Though most of the animals he sells go to first-time owners going into the llama-breeding business as he and his wife did, Mallon does not fear the competition. The demand is far outreaching the supply, he said, and will continue to do so for the next decade or two.

Where else can you get a mobile lawn mower? (“We didn’t own a lawn mower for six years.”) And, what other animal can walk on delicate turf, such as golf courses, without tearing it up? McLeod sees a whole new market, mute caddies, for the doe-eyed beasts which she and Mallon have given such whimsical names as Llama Turner.

Emus, on the other hand, are “dumb and ugly” and of entirely no use at all, admits Levin, who acquired his pair “while sitting on a fence, swapping lies and horse trading.”

Warm Spot in Heart

The semi-retired electronics company executive confessed that the haughty birds have won a warm spot in his heart, however, and he still hopes that Louis and Billie Jean will come up with some offspring after a non-productive session this spring.
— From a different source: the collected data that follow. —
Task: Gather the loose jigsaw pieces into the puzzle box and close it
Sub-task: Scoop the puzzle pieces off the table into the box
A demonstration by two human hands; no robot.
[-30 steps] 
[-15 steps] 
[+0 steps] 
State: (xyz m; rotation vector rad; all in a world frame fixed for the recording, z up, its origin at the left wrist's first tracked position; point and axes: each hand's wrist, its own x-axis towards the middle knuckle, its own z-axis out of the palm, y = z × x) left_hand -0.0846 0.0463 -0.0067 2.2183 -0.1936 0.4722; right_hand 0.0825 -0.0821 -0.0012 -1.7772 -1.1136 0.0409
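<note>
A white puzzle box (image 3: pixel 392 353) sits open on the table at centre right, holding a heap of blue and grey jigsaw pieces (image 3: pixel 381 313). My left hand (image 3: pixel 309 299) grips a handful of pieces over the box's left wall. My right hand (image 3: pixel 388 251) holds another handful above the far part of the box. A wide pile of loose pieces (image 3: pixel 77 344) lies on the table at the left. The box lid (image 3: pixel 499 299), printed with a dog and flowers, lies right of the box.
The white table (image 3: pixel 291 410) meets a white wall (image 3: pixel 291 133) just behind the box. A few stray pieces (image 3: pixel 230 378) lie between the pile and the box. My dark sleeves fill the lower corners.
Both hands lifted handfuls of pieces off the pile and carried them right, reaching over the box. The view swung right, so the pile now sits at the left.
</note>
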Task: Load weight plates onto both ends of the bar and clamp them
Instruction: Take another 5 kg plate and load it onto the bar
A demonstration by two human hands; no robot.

Billie Jean laid five or six oversized eggs, Louis sat on the clutch, but the eggs apparently were infertile. “Maybe I jinxed her by naming her Billie Jean King,” Levin mused.

Wayne Schulenburg, San Diego Zoo bird manager, disputes Levin’s opinion that emus are stupid. He sees the Australian birds as the “missing link” between the prehistoric pterodactyl and modern bird species. Like its ancestors, the emu has a vestigial claw or hook at the end of its useless wings. Schulenberg points out that if the emu were so stupid, how did it outlast so many of its feathered brethren over the eons?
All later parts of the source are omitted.